There are different flavours (implementations) how to administer and store particle sets.

The particle set flavours can be controlled via the generator object within peano4.toolbox.particles.ParticleSet. Consult the documentation there. Each particle set, from the outside, is a collection of pointers to the real particles. However the actual realisation of the sets internally can differ.

The signature design of the set flavours is guided by a few simple principles. They are the same for each flavour. Internally, we have to major realisations:

peano4/toolbox/particles/ParticleSet_ScatteredOnHeap_IndexedByStdContainer.template.h gives you a realisation which stores pointers to particles on the heap. The container for these pointers can be chosen by the user, i.e. can be either std::vector or std::array or std::set or whatever you like.
peano4/toolbox/particles/ParticleSet_MemoryPool.h is a realisation which internally uses the memory pool to hold the particles. It then will construct sets of particle pointers over the pool, exploiting the knowledge that the underlying chunks of data are contiguous.

Both of these inherit from toolbox::particles::ParticleSet. As the exact types per application result from an instantiation of these jinja templates, they cannot be parsed by doxygen. However, you can browse any application code spitting them out for docu (the doxygen template holds info), and we summarise their common interface here:

Set traversal operations

Analogous to a C++ standard container, they offer

begin(),
end(),
size()

clear(), deleteParticle() and deleteParticles()

The operation clear() on a particle set becomes a shallow clear, as the set administers pointers to particles. The indices are destroyed, the particles themselves remain there. If another stack references the same particles, you neither have a leak nor will you induce an invalid memory access.

The routine deleteParticle() allows you to actually delete a particle (and to remove it from the list). This routine has to be handled with care. If someone else holds a pointer to the underlying particle, this pointer all at a sudden becomes invalid without any further notification.

deleteParticles() is a shortcut to delete all particles associated with a vertex/stack entry.

Utility functions

Routines such as toString() are offered to faciliate Logging, tracing, statistics, profiling and assertions.

Communication and storage routines

send(const peano4::datamanagement::VertexMarker& marker)
receiveAndMerge(const peano4::datamanagement::VertexMarker& marker)
storePersistently(const peano4::datamanagement::VertexMarker& marker)
loadPersistently(const peano4::datamanagement::VertexMarker& marker)

control if particles are to be sent/received or held in-between iterations.

Further to that, the routine mergeWithParticle() defines how to particles held on different subdomains are merged into each other.
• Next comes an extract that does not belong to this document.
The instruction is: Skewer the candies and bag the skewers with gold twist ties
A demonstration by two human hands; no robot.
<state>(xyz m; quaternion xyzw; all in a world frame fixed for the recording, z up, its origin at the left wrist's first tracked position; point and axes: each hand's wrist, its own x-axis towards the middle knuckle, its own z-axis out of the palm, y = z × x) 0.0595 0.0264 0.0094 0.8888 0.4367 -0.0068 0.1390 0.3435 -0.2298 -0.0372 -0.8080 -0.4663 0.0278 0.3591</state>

We receive particle sets from other trees, as well as from sieve sets. These are sent out after particles have been touched for the last time from their previous "owner". mergeWithParticle() merges an incoming particle set from neighbour into the local set, i.e. we run through neighbour and assess what to do with the particles therein. Basically, we look at its state and then decide whether to enqueue the particle here, too. Furthermore, we do some state switches. If a particle is local on another rank for example, it has to be virtual here.

The merge works with shallow copies. We assume that all necessary real copying has been done before. See peano4::parallel::SpacetreeSet::exchangeAllHorizontalDataExchangeStacks() for a discussion of deep copying in this context. If we decide not to insert an incoming particle into our local data structure, we have to destroy it, as the containers for boundary data exchange perform deep copies.

I started with an implementation which first inserts all the particles into the vertex and then eliminates those guys which are redundant. This turns out to be a slow version. It is way faster to find those guys which are to be added and then to check prior to the insert if they really should be added or not.

Multiscale transitions

The particles type is associated with toolbox::particles::ParticleSet. The latter holds routines how to manage multiscale transitions along the lines of Sorting: Preserving the mesh-particle data consistency.

Eliminate spatial duplicates

The routine eliminateSpatialDuplicates() has to be offered by each vertex set. Run over set and removes one of the two particles that reside at same location.

Such an eliminate of duplicates can be motivated through the merger, where it can happen that multiple ranks tell us about a particle (some of them have virtual copies, some have local ones), as the association of particles to trees is not unique. After all, we work with floating point arithmetics. Those are the bad guys. Keeping redundant particles will introduce wrong physics (doubled forces for example) in many cases, or even lead to crashes (division by zero).

This elimination means that I actually delete the particle held by particleSet. Data is actually freed.

Please consult the discussion on the merger below for some more explanations where and why we need this elimination routine.

Clone

The operation clone() is a deep clone. We get data from somewhere else and create our own version with which we can work from hereon. Besides the particles, we also copy (aka clone) the debug x and h values. The clone itself is mechanical. The actual logic how to keep different cloned stacks consistent is all buried within merge().

Constructors

The copy constructor is a shallow copy constructor.